10:17 – Alcohol consumption for the party was mild to light, with really just a few people having some beers during the game. Unbeknownst to all us, Mr. Sean ‘Moby’ Mobasser was completely destroyed by the end of the game. How did I learn this? We find Moby staring out my kitchen window into other apartments with his pants at his ankles and wee-wee hanging out for all to see. And just when I thought the party couldn’t get any more disgusting …Moby went and did something like this. AND TOTALLY REDEEMED HIMSELF!
So what did we learn this year? CBS doesn’t show celebrities on TV, avoid bathrooms at work tomorrow and Peyton Manning is human.
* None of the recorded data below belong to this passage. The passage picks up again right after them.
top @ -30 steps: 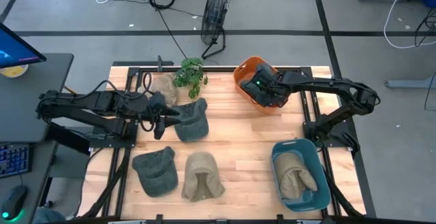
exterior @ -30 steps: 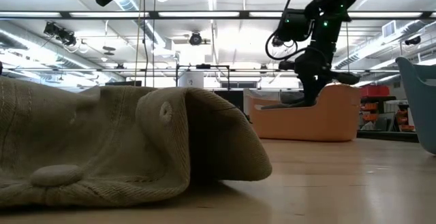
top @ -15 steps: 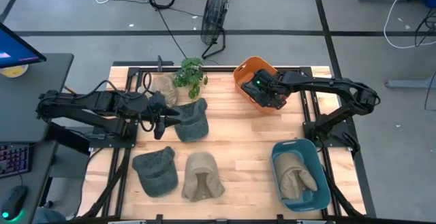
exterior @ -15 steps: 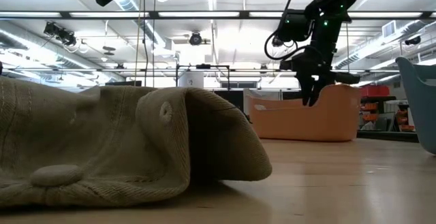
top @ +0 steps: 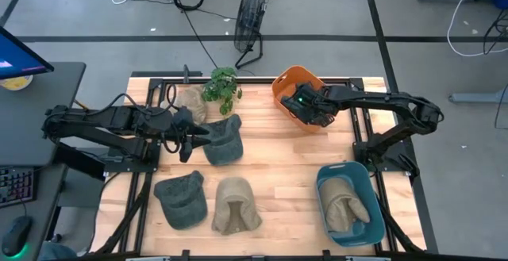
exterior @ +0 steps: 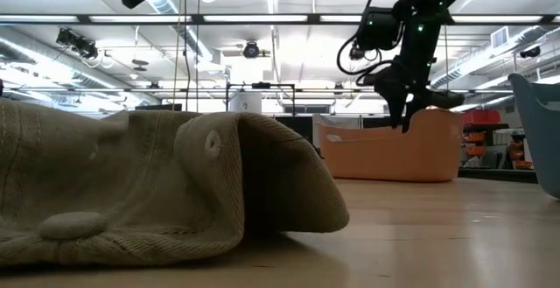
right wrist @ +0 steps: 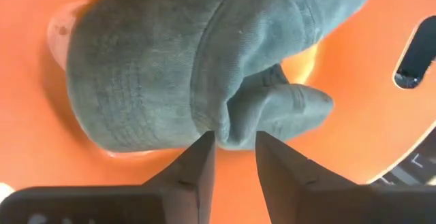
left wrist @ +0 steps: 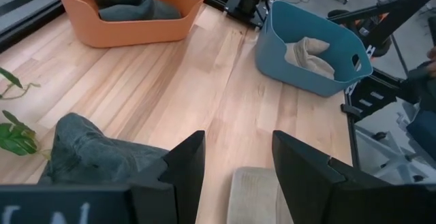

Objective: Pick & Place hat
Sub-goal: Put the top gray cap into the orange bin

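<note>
Grey hat [right wrist: 197, 67] inside orange bin [right wrist: 354, 135]

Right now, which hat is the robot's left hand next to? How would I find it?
Look at the little green plant at the table's far edge. Just in front of it lies a grey-green hat, with the left gripper at its side. It is the only grey-green hat beside the plant; the other one lies near the front edge by a tan hat.

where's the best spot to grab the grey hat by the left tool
Probably the near edge of the grey hat, coming in level from the left tool's side. In the left wrist view the hat lies slumped and soft on the table just ahead of the open fingers, so its raised folded edge is the easiest pinch.
</note>
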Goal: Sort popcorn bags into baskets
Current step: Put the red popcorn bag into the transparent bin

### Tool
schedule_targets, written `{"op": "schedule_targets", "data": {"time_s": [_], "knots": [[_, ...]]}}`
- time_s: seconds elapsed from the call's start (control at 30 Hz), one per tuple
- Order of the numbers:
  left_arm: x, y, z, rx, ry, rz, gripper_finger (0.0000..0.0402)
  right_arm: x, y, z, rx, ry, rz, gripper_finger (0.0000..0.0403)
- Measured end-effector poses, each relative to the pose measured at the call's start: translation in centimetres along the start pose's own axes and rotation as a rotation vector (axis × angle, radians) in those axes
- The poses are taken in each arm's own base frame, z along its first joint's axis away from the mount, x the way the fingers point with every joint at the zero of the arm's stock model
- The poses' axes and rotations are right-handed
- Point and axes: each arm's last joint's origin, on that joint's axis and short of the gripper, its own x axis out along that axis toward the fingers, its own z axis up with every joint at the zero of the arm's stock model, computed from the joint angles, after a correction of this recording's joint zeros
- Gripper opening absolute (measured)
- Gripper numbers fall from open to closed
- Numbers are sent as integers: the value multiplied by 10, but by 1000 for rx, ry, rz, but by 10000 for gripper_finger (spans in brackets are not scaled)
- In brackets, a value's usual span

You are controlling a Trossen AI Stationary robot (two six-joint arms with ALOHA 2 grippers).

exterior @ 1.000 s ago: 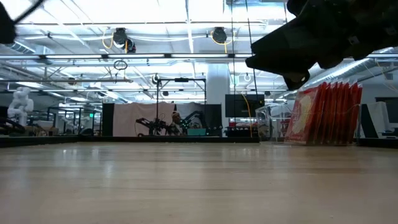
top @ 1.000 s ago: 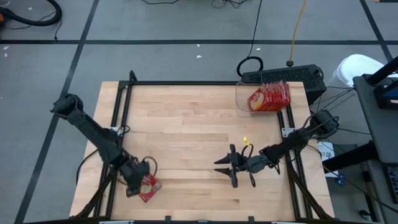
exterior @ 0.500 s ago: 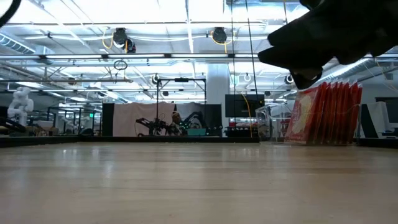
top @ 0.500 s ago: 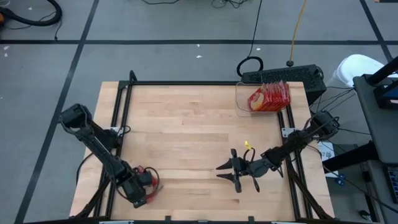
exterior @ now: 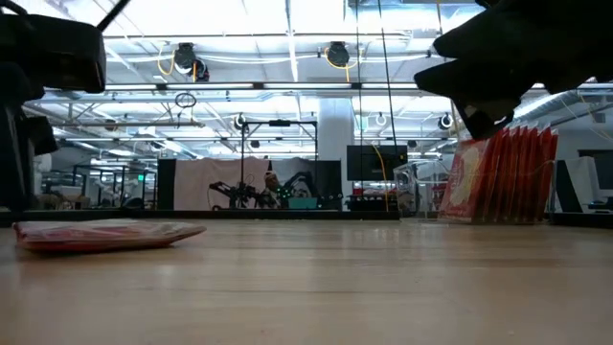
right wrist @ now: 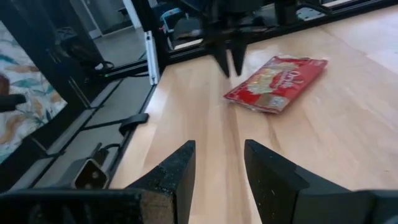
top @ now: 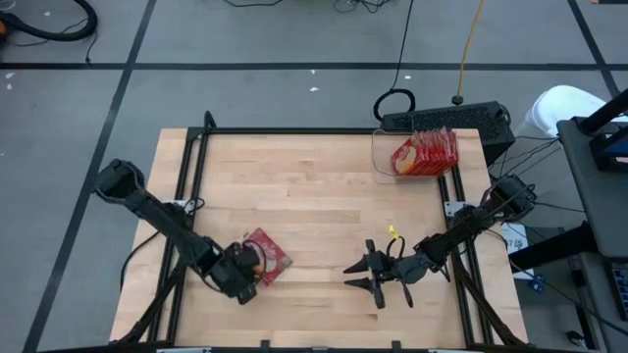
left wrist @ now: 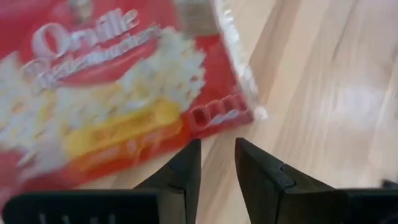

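Note:
One red popcorn bag (top: 267,253) lies flat on the wood near the table's front left, picture side up (left wrist: 112,81). My left gripper (top: 249,271) slants down at the bag's near-left edge. Its fingers stand a narrow gap apart (left wrist: 216,146), and only bare wood shows between them. My right gripper (top: 349,276) hovers open to the right of the bag, pointing at it (right wrist: 217,149), and holds nothing. The clear basket (top: 383,147) stands at the far right corner with several red bags (top: 425,152) upright on edge inside it. My left gripper's fingertips (left wrist: 194,149) stand right at the bag's near edge (left wrist: 186,127), coming down at a slant from the table's near left. Nothing is between them. Whether they touch the bag I cannot tell. The bag lies flat on the table (exterior: 105,233).
Black frame rails (top: 191,186) run along the table's left, right and far sides. A black keyboard-like box (top: 446,120) sits behind the basket. Bare wood (top: 304,196) stretches between the lone bag and the basket.
My left gripper has moved toward the table's right edge and tipped further down. The bag, earlier bunched beside the gripper at the front edge, now lies flat farther in and to the right, and has come into the low view. My right gripper has drifted slightly toward the near edge.

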Motion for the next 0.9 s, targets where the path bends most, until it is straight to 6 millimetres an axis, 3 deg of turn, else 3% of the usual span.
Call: {"op": "schedule_targets", "data": {"time_s": [0.33, 0.5, 0.7, 0.9], "knots": [[-32, 26, 5, 79, 120, 119, 118, -3, 4, -3, -70, -8, -29, 132], [-35, 44, 11, 106, 118, 273, 185, -3, 3, -3, -96, -3, -33, 132], [-26, 59, 5, 211, 149, 347, 282, -2, 2, -4, -128, -5, -64, 132], [-17, 66, -4, 288, 192, 313, 324, -2, 2, -4, -172, -3, -63, 132]]}}
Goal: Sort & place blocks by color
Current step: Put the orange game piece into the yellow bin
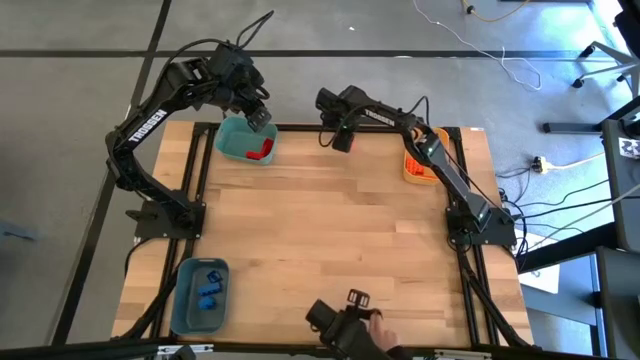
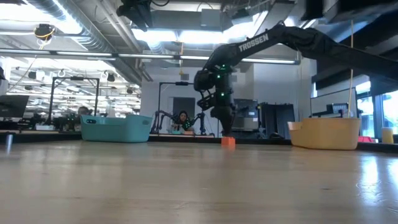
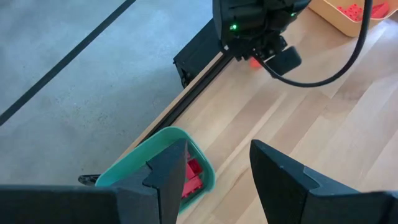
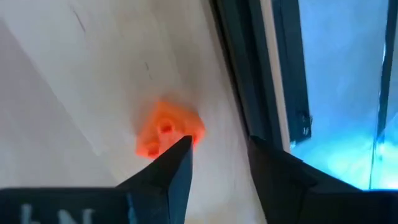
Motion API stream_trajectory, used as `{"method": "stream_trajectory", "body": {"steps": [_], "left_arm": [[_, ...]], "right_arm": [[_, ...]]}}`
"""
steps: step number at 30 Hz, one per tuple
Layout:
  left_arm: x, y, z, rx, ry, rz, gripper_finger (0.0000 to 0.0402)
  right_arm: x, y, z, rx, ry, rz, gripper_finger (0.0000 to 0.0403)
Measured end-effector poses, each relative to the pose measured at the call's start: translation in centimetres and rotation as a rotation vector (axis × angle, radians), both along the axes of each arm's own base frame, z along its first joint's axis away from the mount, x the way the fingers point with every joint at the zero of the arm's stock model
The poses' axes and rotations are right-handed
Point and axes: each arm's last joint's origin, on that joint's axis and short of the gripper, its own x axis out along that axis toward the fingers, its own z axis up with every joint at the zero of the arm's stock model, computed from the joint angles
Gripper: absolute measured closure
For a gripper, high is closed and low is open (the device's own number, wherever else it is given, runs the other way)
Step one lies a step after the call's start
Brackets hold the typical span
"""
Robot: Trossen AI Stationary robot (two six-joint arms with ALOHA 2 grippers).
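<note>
One orange block (image 4: 166, 127) lies on the wood near the table's far edge, also seen in the low view (image 2: 228, 142). My right gripper (image 4: 217, 149) hangs just above it, open and pointing steeply down; the block sits off one fingertip (image 4: 181, 152), not between the two. My left gripper (image 3: 217, 152) stays open and holds nothing, high over the teal bin (image 1: 236, 140), which holds red blocks (image 3: 193, 177). Blue blocks (image 1: 209, 293) lie in the grey-blue bin (image 1: 186, 300). My right gripper stands over the orange block from above. I cannot tell whether its one fingertip (image 4: 181, 152) touches the block's near edge (image 4: 177, 138). The block rests flat on the table.
The yellow-orange bin (image 1: 412, 172) with orange blocks stands at the table's right edge, under my right arm. A black frame rail (image 4: 249, 68) runs along the far edge beside the orange block. A person's hand with a dark device (image 1: 345, 318) shows at the near edge.
</note>
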Motion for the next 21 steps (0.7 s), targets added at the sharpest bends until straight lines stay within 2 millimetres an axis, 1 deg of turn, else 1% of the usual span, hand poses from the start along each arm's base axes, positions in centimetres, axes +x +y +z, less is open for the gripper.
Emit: {"method": "stream_trajectory", "body": {"steps": [4,7,11,17,21], "left_arm": [[0.00,0.00,0.00,0.000,0.000,0.000,0.0233],[0.00,0.00,0.00,0.000,0.000,0.000,0.0233],[0.00,0.00,0.00,0.000,0.000,0.000,0.0233],[0.00,0.00,0.00,0.000,0.000,0.000,0.0233],[0.03,-0.03,0.00,-0.010,-0.008,-0.011,0.0233]], "right_arm": [[-0.01,0.49,0.63,-0.007,-0.022,-0.109,0.0245],[0.02,0.59,0.66,-0.013,-0.054,-0.230,0.0245],[-0.05,0.45,0.64,0.005,-0.094,-0.332,0.0245],[-0.28,0.06,0.48,0.169,-0.182,-0.374,0.0245],[-0.54,-0.25,0.37,0.195,-0.191,-0.381,0.0245]]}}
After a long football season, it’s hard to be unhappy with the Saints and New Orleans winning, but in the end it's still a disappointing outcome.
-Steve Lugerner
P.S. If you took any props with your friends on this column, here is how you scored:
O/U 4.5 Poop or colon-type references – UNDER
O/U 2.5 Kim Kardashian sexual innuendo - OVER
O/U 1.5 Old School references - OVER
O/U 1.5 references to Boobs – OVER
O/U 3.5 misspelled words (I obviously can’t determine this one) - TBD
REVISED at 1:17 PM - The OVER HIT! This is what happens trying to edit your own work at 3 am.